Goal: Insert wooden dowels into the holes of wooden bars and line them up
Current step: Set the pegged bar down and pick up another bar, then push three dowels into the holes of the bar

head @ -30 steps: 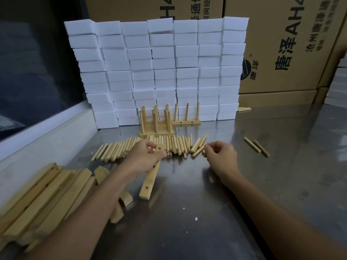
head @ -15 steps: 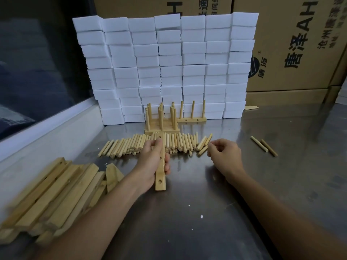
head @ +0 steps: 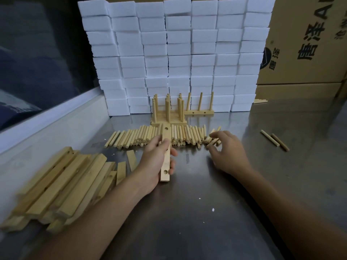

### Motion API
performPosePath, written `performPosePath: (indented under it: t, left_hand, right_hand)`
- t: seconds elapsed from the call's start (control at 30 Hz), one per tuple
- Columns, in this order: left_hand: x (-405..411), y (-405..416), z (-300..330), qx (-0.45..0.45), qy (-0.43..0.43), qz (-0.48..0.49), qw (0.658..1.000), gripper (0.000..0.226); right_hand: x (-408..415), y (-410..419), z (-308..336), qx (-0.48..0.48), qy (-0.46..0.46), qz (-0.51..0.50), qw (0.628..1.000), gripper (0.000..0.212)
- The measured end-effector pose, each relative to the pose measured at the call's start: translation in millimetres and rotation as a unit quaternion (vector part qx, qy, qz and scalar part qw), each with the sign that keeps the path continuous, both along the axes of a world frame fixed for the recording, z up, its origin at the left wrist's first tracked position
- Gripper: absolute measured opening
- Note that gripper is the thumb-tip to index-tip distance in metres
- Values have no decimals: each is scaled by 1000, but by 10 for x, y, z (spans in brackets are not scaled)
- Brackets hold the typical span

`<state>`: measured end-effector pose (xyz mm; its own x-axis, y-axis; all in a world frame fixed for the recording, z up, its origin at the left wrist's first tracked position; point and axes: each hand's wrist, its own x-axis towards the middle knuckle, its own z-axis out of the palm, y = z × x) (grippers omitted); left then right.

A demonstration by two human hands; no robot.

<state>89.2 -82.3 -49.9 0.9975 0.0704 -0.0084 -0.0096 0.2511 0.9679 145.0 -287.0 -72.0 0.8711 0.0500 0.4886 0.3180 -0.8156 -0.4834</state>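
The left hand (head: pixel 156 162) has its fingers clamped on one wooden bar (head: pixel 166 152) with two holes showing, lying lengthwise on the bench (head: pixel 197 212). The right hand (head: pixel 228 151), fingers apart, hovers at the right end of the row of loose dowels (head: pixel 142 136). Two dowels (head: pixel 275 140) lie apart at right; behind stand finished bars (head: pixel 169 111), their number unclear.

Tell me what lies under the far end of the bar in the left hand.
The bar overlies loose dowels; the ones directly beneath are hidden.
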Motion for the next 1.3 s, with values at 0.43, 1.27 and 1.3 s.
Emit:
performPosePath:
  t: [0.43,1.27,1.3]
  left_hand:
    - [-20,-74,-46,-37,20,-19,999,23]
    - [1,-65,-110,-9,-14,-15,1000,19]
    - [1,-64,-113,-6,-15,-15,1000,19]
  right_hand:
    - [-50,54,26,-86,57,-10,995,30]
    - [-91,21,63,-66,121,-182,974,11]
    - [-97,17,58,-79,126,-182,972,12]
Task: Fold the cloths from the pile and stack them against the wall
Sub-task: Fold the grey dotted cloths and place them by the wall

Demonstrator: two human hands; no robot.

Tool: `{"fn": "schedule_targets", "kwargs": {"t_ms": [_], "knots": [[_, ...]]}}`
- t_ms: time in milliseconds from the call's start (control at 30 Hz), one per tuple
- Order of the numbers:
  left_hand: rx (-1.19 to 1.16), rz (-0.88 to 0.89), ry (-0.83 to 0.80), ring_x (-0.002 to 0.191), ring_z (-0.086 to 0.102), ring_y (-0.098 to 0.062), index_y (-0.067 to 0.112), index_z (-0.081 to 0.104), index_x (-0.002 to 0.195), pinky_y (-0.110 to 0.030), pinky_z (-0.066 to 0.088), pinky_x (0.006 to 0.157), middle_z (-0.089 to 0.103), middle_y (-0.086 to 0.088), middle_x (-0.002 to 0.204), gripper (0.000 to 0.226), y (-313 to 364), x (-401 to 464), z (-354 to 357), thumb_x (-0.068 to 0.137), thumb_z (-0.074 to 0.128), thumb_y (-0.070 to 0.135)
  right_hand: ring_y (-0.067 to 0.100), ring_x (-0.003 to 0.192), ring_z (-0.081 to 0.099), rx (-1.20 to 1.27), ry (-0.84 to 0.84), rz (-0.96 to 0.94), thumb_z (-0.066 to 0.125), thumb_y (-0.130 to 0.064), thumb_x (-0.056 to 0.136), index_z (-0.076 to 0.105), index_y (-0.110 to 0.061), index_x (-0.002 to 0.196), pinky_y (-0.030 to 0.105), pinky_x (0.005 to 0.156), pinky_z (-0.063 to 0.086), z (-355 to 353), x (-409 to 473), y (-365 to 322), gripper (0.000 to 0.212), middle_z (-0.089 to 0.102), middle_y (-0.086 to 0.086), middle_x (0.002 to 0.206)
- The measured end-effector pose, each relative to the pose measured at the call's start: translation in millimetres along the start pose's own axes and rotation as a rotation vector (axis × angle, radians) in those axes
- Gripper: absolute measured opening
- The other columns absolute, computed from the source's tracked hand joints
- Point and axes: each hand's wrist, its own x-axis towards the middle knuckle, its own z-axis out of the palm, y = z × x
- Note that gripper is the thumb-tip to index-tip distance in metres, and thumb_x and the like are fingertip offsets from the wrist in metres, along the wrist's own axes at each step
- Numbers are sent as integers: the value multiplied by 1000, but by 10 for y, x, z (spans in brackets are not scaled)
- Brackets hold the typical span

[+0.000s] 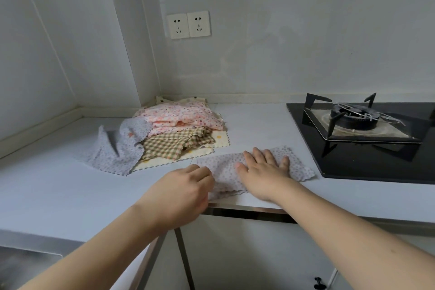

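Observation:
A lilac dotted cloth (226, 167), folded into a long strip, lies near the front edge of the white counter (58, 190). My right hand (263, 169) presses flat on its middle with straight fingers. My left hand (186, 190) has curled fingers at the strip's left end and grips that end. Behind, in the corner, sits the pile of cloths (181, 129): pink floral ones on top, brown checked ones below, a cream one underneath, and a loose lilac cloth (115, 148) draped off its left side.
A black gas hob (367, 148) with a burner and pan support fills the counter's right end, close to the strip's right end. A double socket (188, 24) is on the back wall. Cabinet doors (247, 254) lie below the counter edge.

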Motion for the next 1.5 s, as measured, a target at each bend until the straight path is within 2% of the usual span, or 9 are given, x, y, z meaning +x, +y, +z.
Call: {"fn": "schedule_targets", "kwargs": {"t_ms": [300,533,767,900,1000,1133,1333,1400,1500], "knots": [[-71,7,-122,75,51,-13,21,54,81,-27,50,63,54,9,84,8,-46,-102,2,82,45,20,21,148,-18,-13,-47,-52,5,-53,100,-7,-29,154,58,114,-15,-21,-7,95,61,-17,-2,161],[-448,-481,83,114,56,-13,14,65,117,-27,45,96,63,1,123,40,-128,380,90,92,36,-1,22,148,-17,-53,-52,-82,7,-70,93,-8,-27,154,58,114,-14,-35,-25,92,76,-16,-1,161],[-253,-367,-327,148,15,-11,21,23,154,-27,10,121,19,6,161,54,-245,310,421,104,20,42,12,146,-20,-119,-92,-269,10,-71,92,-12,-30,153,50,118,-13,-84,113,369,76,-21,-8,159],[-178,-320,-284,146,21,-14,18,32,150,-32,13,121,27,2,159,60,-256,487,408,100,16,46,13,147,-18,-117,-15,-289,13,-59,99,-6,-28,155,43,120,-9,-137,214,429,66,-19,-8,160],[-315,-286,-235,143,25,-12,17,35,149,-23,14,118,31,2,157,47,-204,566,424,104,30,31,27,142,14,-227,218,-160,20,-49,102,21,-19,152,43,114,18,-119,218,426,58,13,5,157],[-68,-183,-195,120,37,-14,24,42,145,-26,30,104,45,6,142,68,-188,393,460,95,12,59,26,137,27,-194,156,-104,24,-45,103,30,-21,149,40,109,26,-210,264,509,52,29,7,150],[-102,-250,-432,115,27,-13,32,22,153,-31,25,102,31,8,130,86,-156,274,112,79,20,75,15,109,45,-60,427,-566,42,-18,93,54,-16,115,36,102,38,-210,-132,284,25,49,-2,118],[-88,-232,-445,113,26,-11,32,19,153,-28,24,100,29,10,125,92,-154,135,35,77,35,80,14,87,46,-56,437,-792,48,-32,86,55,-17,91,35,84,46,-112,-378,200,17,51,-4,94],[16,-222,-375,111,30,-12,36,20,152,-25,25,97,30,11,120,87,-117,-20,22,78,51,68,13,77,43,-237,389,-865,51,-68,76,51,-21,83,28,74,39,46,-618,199,47,48,-8,85]]}}
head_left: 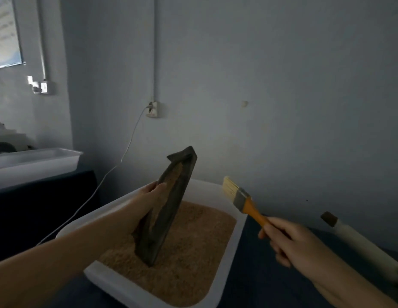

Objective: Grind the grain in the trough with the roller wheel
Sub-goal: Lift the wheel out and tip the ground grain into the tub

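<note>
A white tray is sitting on a dark tabletop. A paintbrush with an orange handle is pointing up and left. At far left another white tray is resting on a dark table. A wall socket is feeding a white cable that is hanging down to the left. A poster is hanging top left.

The trough is showing dark grey-brown, with a tan streak of grain dust lining its groove. Beneath it, the tray is showing white, and the grain filling it is looking sandy brown. Right of the trough, the brush is displaying pale yellow bristles, a grey metal band and an orange handle.
</note>
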Tool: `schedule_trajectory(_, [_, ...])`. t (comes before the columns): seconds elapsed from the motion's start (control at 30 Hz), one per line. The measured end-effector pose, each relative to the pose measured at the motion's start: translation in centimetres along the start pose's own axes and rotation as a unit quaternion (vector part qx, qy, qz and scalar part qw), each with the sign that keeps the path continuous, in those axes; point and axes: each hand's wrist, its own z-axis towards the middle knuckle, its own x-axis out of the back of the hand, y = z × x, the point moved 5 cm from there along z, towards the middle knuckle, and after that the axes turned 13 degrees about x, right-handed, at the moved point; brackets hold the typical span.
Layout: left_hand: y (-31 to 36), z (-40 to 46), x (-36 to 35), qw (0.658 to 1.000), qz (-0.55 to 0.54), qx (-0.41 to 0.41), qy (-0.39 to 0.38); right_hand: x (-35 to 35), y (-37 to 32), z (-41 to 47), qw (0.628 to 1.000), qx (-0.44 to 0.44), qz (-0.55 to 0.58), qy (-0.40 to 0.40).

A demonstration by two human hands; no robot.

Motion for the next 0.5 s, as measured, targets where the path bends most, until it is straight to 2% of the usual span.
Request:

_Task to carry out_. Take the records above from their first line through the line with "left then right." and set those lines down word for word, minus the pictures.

_Result of this exercise_.
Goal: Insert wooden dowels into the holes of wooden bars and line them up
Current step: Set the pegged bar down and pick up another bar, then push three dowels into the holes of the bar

head @ -30 steps: 
head @ -15 steps: 
head @ +0 steps: 

### Motion API
performPosePath, written `performPosePath: (indented under it: t, left_hand, right_hand)`
- t: seconds elapsed from the call's start (control at 30 Hz), one per tuple
- Columns, in this order: left_hand: x (-405..411), y (-405..416), z (-300..330), qx (-0.45..0.45), qy (-0.43..0.43), qz (-0.48..0.49), qw (0.658..1.000), gripper (0.000..0.226); right_hand: x (-408..415), y (-410..419), z (-308..336), qx (-0.48..0.48), qy (-0.46..0.46), qz (-0.51..0.50), qw (0.628..1.000), gripper (0.000..0.212)
- The measured end-effector pose, each relative to the pose measured at the call's start: translation in millimetres and rotation as a unit quaternion (vector part qx, qy, qz and scalar part qw), each with the sign that keeps the path continuous, both along the axes of a world frame fixed for the recording, z up, its origin at the left wrist's first tracked position
- Gripper: absolute measured opening
- Note that gripper is the thumb-tip to index-tip distance in metres
- Values have no decimals: each is scaled by 1000, but by 10 for x, y, z (spans in brackets are not scaled)
- Brackets hold the typical span

`<state>`: measured end-effector pose (xyz mm; its own x-axis, y-axis; all in a world frame fixed for the recording, z up, its origin at the left wrist's first tracked position; point and axes: each hand's wrist, its own x-axis towards the middle knuckle, its own z-axis out of the palm, y = z × x) (grippers omitted); left then right.

Nothing else is needed to finish the exercise.